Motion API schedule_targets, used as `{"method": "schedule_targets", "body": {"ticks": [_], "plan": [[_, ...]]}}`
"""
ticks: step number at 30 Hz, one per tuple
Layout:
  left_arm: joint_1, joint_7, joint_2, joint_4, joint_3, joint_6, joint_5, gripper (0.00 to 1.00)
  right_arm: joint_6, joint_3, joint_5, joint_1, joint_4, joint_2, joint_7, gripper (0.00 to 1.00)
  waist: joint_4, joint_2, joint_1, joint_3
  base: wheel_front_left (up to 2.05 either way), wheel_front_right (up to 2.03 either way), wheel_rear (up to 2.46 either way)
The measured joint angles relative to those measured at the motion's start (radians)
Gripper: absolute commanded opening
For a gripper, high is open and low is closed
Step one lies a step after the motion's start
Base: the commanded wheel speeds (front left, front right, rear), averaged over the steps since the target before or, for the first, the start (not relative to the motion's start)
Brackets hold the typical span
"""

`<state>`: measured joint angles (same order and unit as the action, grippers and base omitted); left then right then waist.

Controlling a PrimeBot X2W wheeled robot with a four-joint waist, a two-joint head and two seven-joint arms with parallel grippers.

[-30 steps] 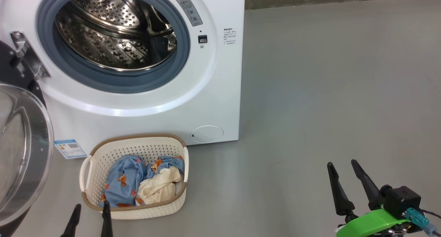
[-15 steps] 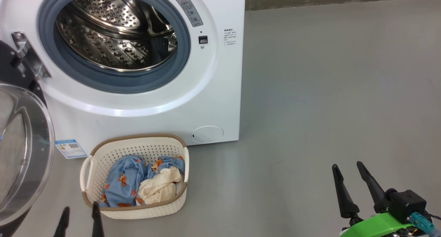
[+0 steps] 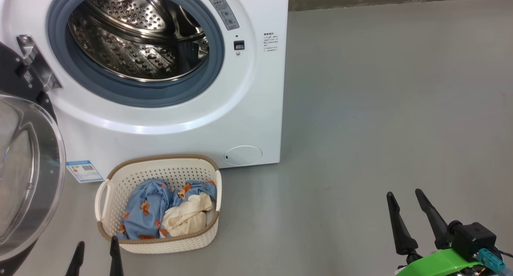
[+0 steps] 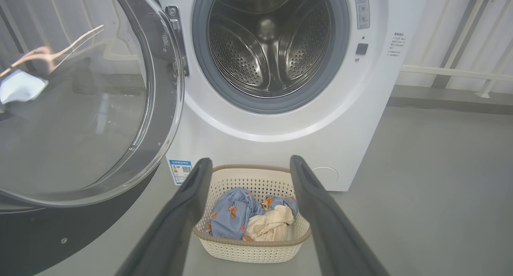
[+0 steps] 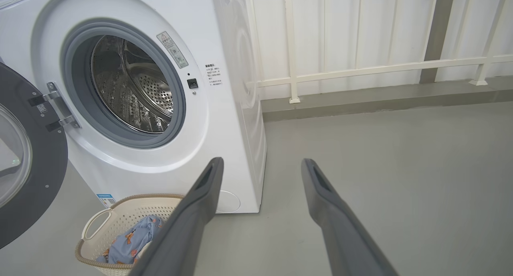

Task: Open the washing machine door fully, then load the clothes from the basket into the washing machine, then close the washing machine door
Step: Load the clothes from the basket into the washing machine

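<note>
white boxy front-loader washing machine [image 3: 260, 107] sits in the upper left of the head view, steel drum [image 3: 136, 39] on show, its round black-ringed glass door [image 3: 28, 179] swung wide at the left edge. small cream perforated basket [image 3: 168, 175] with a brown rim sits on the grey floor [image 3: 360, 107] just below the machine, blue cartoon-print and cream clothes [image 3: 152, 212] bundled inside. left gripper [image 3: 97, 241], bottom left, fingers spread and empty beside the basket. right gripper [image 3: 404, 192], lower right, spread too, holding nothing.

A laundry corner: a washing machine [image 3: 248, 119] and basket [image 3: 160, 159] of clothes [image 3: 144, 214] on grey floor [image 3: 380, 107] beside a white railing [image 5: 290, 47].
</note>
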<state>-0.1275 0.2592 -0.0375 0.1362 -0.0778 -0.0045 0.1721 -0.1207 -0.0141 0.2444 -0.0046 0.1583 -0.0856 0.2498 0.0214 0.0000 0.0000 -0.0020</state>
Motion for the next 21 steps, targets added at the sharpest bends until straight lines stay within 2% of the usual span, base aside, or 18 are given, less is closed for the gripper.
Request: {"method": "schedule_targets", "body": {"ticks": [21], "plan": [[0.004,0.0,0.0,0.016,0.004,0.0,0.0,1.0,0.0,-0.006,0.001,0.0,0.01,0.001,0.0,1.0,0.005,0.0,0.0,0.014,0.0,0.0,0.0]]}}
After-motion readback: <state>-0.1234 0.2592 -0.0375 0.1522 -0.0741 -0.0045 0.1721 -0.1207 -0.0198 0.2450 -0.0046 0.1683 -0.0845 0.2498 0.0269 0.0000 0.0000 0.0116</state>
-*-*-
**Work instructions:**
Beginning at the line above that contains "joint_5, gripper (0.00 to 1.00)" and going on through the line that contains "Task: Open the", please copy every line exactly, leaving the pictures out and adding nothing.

**Solution to the problem:**
  left_arm: joint_1, joint_7, joint_2, joint_4, joint_3, joint_6, joint_5, gripper (0.00 to 1.00)
  right_arm: joint_6, joint_3, joint_5, joint_1, joint_4, joint_2, joint_7, gripper (0.00 to 1.00)
  waist: joint_4, joint_2, joint_1, joint_3
  base: wheel_front_left (up to 2.05 either way), wheel_front_right (up to 2.03 either way), wheel_rear (up to 2.46 either way)
The measured joint angles relative to those measured at the motion's start (radians)
Gripper: absolute commanded opening
For a gripper, high is open and low is closed
Step one lies a step after the motion's start
Base: the commanded wheel speeds (front left, front right, rear), averaged over the steps since the target before or, for the first, the start (not relative to the motion's start)
Brackets hold the typical span
"""

`<state>`: measured joint angles (same order and unit as the action, grippers and base omitted); left then right then waist.

Controlling a PrimeBot X2W wheeled robot with a four-joint waist, a two-joint head and two seven-joint arms with parallel grippers.

[-30 steps] 
[-15 steps] 
[+0 steps] 
[+0 steps] 
[+0 steps] 

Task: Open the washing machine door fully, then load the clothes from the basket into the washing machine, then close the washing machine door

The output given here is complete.